"""

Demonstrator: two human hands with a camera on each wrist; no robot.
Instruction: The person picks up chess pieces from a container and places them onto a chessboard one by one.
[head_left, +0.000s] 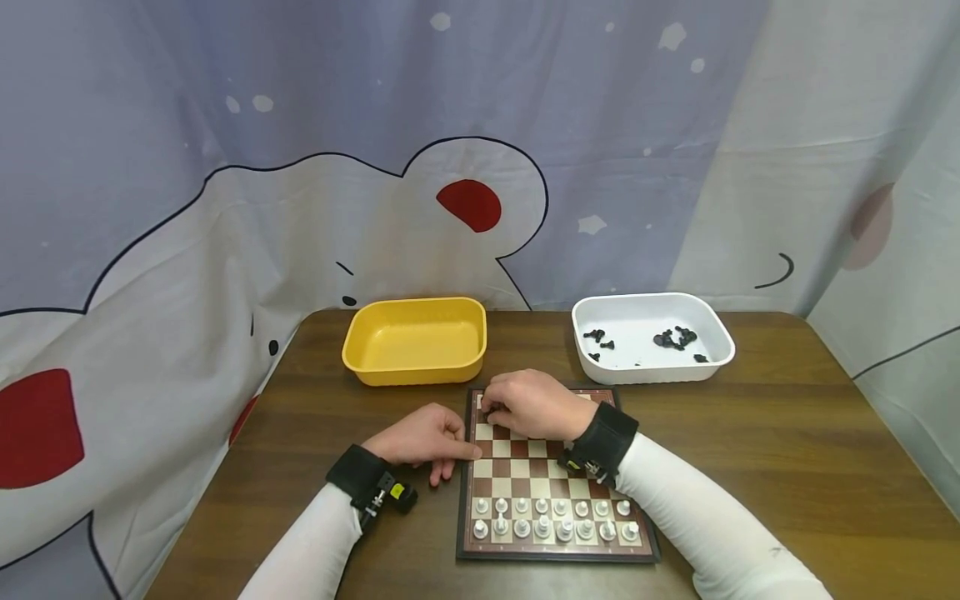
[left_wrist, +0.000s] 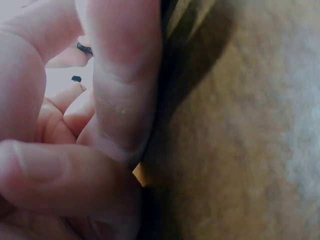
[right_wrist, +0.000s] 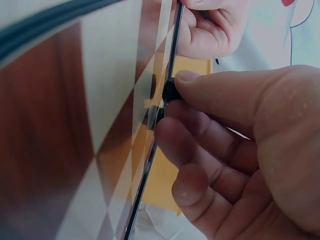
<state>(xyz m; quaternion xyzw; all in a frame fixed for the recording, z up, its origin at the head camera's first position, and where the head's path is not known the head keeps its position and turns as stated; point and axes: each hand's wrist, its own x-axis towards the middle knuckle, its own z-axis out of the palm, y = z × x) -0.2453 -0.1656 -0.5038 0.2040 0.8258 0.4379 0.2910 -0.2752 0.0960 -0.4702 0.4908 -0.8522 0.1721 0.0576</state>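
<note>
A brown-and-cream chessboard lies on the table with two rows of white chess pieces along its near side. Over the far left corner of the board, my right hand pinches a small black chess piece between thumb and fingers. Another dark piece shows just beside the fingertips in the right wrist view. My left hand rests at the board's left edge, one straight finger touching that edge and the others loosely bent. The fingers of my right hand hide most of the pinched piece in the head view.
Behind the board to the left stands a yellow tray. A white tray at the back right contains several black chess pieces. The brown wooden table reaches back to a patterned curtain.
</note>
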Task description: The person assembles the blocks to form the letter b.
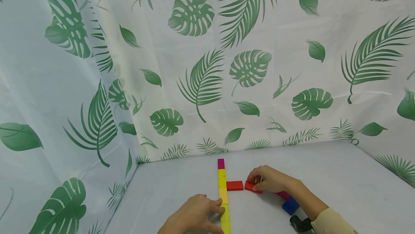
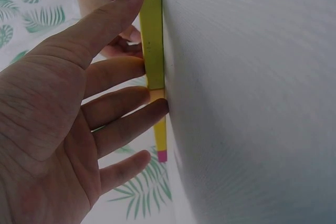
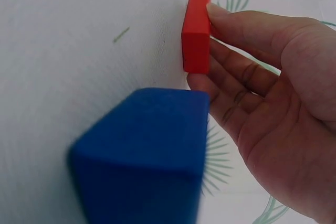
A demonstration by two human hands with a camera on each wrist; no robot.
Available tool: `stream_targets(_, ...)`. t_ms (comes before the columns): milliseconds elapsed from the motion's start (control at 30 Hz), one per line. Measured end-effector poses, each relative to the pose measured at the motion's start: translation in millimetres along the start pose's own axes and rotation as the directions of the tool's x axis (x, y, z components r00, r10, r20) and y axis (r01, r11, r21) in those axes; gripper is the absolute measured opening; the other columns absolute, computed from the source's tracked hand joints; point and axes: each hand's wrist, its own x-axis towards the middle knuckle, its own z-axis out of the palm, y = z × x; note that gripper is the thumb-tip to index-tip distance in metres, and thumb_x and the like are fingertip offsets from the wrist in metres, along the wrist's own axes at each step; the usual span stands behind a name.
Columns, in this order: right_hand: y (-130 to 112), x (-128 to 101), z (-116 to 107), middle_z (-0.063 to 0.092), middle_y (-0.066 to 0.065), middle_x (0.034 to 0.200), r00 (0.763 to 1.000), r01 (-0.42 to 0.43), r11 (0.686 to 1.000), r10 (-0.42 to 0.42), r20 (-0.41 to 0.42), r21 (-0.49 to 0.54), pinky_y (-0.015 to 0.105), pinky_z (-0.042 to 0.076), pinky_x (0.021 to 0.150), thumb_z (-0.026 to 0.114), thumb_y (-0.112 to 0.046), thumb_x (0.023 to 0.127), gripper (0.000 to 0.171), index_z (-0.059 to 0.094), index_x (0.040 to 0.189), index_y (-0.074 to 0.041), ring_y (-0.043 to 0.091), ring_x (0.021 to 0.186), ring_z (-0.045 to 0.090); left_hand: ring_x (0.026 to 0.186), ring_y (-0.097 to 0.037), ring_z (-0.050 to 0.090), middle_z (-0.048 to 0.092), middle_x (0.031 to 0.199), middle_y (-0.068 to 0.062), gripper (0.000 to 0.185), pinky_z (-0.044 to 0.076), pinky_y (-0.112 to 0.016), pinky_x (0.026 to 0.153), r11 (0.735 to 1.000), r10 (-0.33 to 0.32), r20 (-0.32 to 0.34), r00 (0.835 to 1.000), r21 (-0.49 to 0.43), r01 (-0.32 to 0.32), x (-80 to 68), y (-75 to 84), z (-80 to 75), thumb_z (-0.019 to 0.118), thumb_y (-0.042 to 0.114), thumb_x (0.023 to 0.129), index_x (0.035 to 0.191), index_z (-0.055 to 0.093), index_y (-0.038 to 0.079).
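A straight row of yellow blocks (image 1: pixel 222 178) runs away from me on the white table, with a magenta block (image 1: pixel 221 163) at its far end. My left hand (image 1: pixel 197 214) lies along the row's left side; its extended fingers and thumb touch the nearer yellow block (image 2: pixel 153 35). One red block (image 1: pixel 235 186) stands out from the row's right side. My right hand (image 1: pixel 270 179) pinches a second red block (image 3: pixel 196 30), slightly tilted, to the right of the first with a small gap in the head view.
Under my right forearm lie a blue block (image 1: pixel 290 206) and a partly hidden magenta block (image 1: pixel 284 195). A black object (image 1: pixel 299 224) sits by the right sleeve. Leaf-printed white sheets (image 1: pixel 207 136) hang behind the table and at both sides.
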Motion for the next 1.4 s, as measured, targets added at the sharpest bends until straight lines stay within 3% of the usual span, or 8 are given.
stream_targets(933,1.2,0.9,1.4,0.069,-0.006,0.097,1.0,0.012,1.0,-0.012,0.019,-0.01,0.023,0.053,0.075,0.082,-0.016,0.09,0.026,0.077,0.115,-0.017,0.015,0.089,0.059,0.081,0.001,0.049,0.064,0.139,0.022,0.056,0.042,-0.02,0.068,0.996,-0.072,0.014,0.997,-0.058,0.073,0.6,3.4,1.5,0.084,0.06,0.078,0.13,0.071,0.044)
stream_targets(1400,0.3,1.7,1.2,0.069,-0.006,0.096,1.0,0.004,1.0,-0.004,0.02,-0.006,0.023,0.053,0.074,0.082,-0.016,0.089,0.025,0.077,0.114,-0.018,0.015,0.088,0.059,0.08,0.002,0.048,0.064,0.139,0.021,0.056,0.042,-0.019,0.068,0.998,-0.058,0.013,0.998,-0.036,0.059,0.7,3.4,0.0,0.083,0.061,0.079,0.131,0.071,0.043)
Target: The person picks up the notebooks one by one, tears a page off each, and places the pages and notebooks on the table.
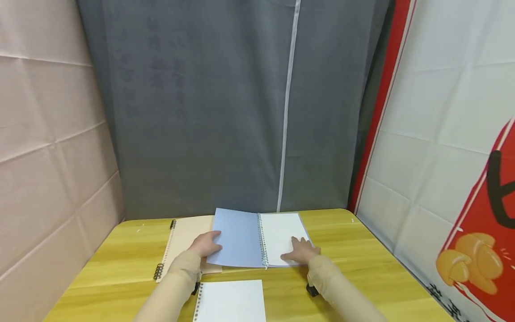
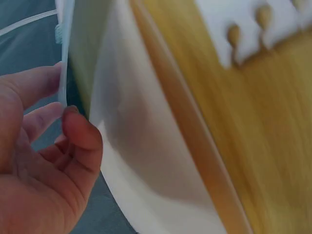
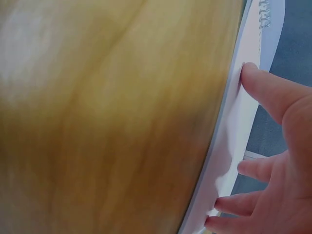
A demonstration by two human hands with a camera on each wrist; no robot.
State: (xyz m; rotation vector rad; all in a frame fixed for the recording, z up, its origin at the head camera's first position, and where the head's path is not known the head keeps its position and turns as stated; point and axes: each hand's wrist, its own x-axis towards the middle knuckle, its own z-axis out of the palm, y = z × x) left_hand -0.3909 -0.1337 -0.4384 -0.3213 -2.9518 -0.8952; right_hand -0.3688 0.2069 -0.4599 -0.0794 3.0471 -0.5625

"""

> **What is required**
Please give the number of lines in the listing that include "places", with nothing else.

> **Solution to this exercise**
2